We have new SH node which we are trying to add to the Search head cluster, updated the configs in shcluster config and other configs.
After adding this node in the cluster , now we have two nodes as pert of the SH cluster.
We can see both the nodes up and running part of the cluster, when we check it with "splunk show shcluster-status".
But, when we check the kvstore status with " splunk show kvstore-status" old nodes shows as captain , but the newly built node is not joining this cluster and giving the below error in the logs.
Error in Splunkd log on the search head which has issue..
12-04-2024 16:36:45.402 +0000 ERROR KVStoreBulletinBoardManager [534432 KVStoreConfigurationThread] - Local KV Store has replication issues. See introspection data and mongod.log for details. Cluster has not been configured on this member. KVStore cluster has not been configured
We have configured all the cluster related info on the newly built search head server(server.conf), dont see any configs missing.
We also see below error on the SH ui page messages tab..
Failed to synchronize configuration with KVStore cluster. Quorum check failed because not enough voting nodes responded; required 2 but only the following 1 voting nodes responded: search-head01:8191; the following nodes did not respond affirmatively: search-head01:8191 failed with Error connecting to search-head01:8191 (172.**.***.**:8191) :: caused by :: compression disabled.
Anyone else faced this error before...need some support here...
A cluster requires 3 or more (odd counts only).
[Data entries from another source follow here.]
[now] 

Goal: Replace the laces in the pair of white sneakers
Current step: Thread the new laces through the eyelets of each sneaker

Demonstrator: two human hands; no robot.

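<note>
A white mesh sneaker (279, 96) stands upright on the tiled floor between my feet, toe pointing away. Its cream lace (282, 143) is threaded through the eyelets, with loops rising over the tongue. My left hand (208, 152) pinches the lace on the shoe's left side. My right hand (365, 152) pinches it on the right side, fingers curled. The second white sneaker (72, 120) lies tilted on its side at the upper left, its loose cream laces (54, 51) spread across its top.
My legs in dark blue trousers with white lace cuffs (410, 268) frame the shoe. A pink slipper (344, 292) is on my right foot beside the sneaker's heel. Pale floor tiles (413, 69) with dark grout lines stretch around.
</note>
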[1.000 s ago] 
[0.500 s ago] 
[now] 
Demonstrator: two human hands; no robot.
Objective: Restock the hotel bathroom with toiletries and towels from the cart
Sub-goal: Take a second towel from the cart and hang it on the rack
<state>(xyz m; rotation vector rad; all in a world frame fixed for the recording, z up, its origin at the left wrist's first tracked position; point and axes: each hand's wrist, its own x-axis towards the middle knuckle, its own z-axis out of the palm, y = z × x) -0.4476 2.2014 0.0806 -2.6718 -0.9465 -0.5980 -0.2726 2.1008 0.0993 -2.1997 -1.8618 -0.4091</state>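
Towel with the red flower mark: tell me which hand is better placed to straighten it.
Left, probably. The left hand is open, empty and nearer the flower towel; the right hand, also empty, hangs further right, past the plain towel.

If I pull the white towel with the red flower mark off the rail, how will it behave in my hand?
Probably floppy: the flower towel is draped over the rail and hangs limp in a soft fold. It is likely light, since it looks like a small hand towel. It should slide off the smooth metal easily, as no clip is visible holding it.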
Quorum is obtained by having 50%+1 in sync. Having only 2 nodes means there will never be quorum.
@dural_yyzClose but not quite.
SHC uses raft algorithm. It will work with just two nodes but won't handle an outage of any node.
True, it needs quorum to elect a leader but a quorum can be obtained in a 2-node cluster by having votes of both nodes. The problem starts when one node is down because with just one alive node you can never get a quorum.
The same is also true for any even number of nodes - it needs (N/2)+1 votes for quorum so while an even-node cluster can survive (N/2)-1 nodes outage, it cannot function if you have an even split like half of the nodes in one datacenter, another half in another and a network outage. So odd-noded clusters are simply more cost-effective because adding one more node to make a cluster even-noded doesn't increase resilience.
Additionally, with Splunk's SHC you can simply enforce a manually set captain, bypassing the normal raft election.
@HarishSamudralaActually SHC consists of two "separate" clusters - one is your normal cluster formed of splunkd processes, another one is a "hidden" cluster formed of mongodb (kvstore) instances. Typically they share captaincy but it's not a must. In your case it seems that due to some communication problems the kvstore cluster can't get the nodes to communicate with each other so you can't get them both to form a quorum and decide which one is a captain.